Interessante notare che in tutti i Paesi in cui è presente TheFork, l’Italia è la nazione con più città, ben 3, presenti nella “Top 10” di quelle che hanno ricevuto più prenotazioni in agosto: Roma alla posizione n. 4, Milano alla n 6 e Firenze alla n. 8. Le altre città in classifica sono Parigi (1), Madrid (2), Barcellona (3), Stoccolma (5), Lisbona (7), Londra (9) e San Paolo (10).
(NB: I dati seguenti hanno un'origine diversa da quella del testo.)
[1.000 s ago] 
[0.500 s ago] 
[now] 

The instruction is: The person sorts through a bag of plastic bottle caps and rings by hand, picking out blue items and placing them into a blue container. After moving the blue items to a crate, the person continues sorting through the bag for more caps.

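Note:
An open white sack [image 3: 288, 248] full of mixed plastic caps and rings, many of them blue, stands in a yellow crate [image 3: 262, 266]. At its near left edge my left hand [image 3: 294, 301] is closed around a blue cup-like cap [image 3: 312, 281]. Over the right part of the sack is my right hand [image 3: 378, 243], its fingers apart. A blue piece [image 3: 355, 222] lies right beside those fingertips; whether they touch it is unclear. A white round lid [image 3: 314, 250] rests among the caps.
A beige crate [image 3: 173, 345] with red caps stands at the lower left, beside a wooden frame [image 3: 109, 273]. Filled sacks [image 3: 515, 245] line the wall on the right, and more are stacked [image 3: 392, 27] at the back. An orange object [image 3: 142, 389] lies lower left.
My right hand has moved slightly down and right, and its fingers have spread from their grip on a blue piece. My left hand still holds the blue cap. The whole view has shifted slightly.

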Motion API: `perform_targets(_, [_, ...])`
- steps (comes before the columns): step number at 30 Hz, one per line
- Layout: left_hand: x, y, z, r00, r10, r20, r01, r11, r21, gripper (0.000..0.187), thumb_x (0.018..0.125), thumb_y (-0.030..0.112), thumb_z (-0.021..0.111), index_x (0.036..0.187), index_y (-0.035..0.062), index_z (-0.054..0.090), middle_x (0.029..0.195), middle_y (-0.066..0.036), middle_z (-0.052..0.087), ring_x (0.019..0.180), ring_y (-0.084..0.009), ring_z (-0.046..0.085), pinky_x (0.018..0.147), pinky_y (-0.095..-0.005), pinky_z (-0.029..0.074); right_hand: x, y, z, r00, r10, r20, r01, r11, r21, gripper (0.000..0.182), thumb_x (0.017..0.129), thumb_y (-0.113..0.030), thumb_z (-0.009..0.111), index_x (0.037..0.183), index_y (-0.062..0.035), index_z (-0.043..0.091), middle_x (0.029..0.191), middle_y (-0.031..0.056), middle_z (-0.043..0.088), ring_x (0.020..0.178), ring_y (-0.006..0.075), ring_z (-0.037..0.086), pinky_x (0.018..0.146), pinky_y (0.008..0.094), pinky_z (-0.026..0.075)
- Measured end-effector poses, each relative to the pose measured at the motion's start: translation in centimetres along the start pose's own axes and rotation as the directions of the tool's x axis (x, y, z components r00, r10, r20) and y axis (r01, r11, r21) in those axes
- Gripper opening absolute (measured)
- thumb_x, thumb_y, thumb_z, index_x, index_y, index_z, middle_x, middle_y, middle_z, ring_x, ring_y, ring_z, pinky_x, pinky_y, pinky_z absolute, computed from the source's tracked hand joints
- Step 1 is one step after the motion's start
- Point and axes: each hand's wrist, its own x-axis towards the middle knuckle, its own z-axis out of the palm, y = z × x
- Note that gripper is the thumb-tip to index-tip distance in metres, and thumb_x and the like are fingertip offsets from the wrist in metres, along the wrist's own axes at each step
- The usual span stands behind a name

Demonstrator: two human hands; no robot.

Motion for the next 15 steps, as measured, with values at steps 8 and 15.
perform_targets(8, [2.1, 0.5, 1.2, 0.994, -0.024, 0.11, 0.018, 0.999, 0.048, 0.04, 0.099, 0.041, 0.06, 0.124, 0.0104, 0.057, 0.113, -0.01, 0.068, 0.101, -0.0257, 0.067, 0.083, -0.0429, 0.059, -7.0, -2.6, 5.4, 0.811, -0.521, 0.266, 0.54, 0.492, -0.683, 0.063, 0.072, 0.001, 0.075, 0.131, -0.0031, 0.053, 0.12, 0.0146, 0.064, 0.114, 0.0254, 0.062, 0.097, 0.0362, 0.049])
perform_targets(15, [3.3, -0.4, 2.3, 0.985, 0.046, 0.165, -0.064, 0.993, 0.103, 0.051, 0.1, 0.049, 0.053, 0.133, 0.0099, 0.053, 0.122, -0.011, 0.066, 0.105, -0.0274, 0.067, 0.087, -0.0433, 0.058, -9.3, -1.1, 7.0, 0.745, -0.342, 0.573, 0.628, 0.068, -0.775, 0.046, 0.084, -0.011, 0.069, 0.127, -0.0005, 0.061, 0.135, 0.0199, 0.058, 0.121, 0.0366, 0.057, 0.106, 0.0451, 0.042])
Guardando all’intero periodo (da giugno ad agosto), TheFork ha registrato il +15% di prenotazioni (sul 2020), con, invece, solo 5 punti percentuali in meno sul 2019, dato che segnala il quasi raggiungimento delle performance pre-Covid. Per quanto riguarda gli stranieri, nei tre mesi estivi hanno effettuato il 14% delle prenotazioni registrando un +75% di coperti (sullo stesso periodo del 2020). Lombardia, Lazio, Toscana, Sicilia e Campania sono, nell’ordine, le regioni che hanno ricevuto più prenotazioni quest’estate, mentre la classifica delle città vede Roma in testa seguita da Milano, Firenze, Torino, Palermo.

La cena si conferma il momento preferito per mangiare fuori anche in estate, con quasi 4 utenti su 5 (79%) che hanno prenotato in questa fascia oraria. Il sabato risulta essere il giorno prediletto per recarsi al ristorante nei mesi estivi, seguito dalla domenica e dal venerdì, con rispettivamente il 22%, il 16% e il 15% delle prenotazioni. Poco più di 2 persone su 5 (43%) ha prenotato con 4 ore o meno di anticipo, e in media sono stati principalmente richiesti tavoli da 3 persone, mentre il 24% degli utenti ha effettuato prenotazioni per 4 o più persone.
In termini di scontrino, il 70% ha speso tra i 25 e i 50 euro a testa, il 27% meno di 25 euro e solo il 3% ha pagato più di 50 euro.
Per la tipologia di ristorante scelto, una prenotazione su quattro è stata effettuata tra le eccellenze gastronomiche riconosciute dagli utenti di TheFork e dalle migliori guide, inclusa la Michelin.
Le tipologie di cucina preferite dagli utenti vedono al primo posto quella mediterranea (15%), seguita da un ex equo tra pesce e pizza (14%), dalla cucina italiana (11%) e, infine, da quella toscana (6%).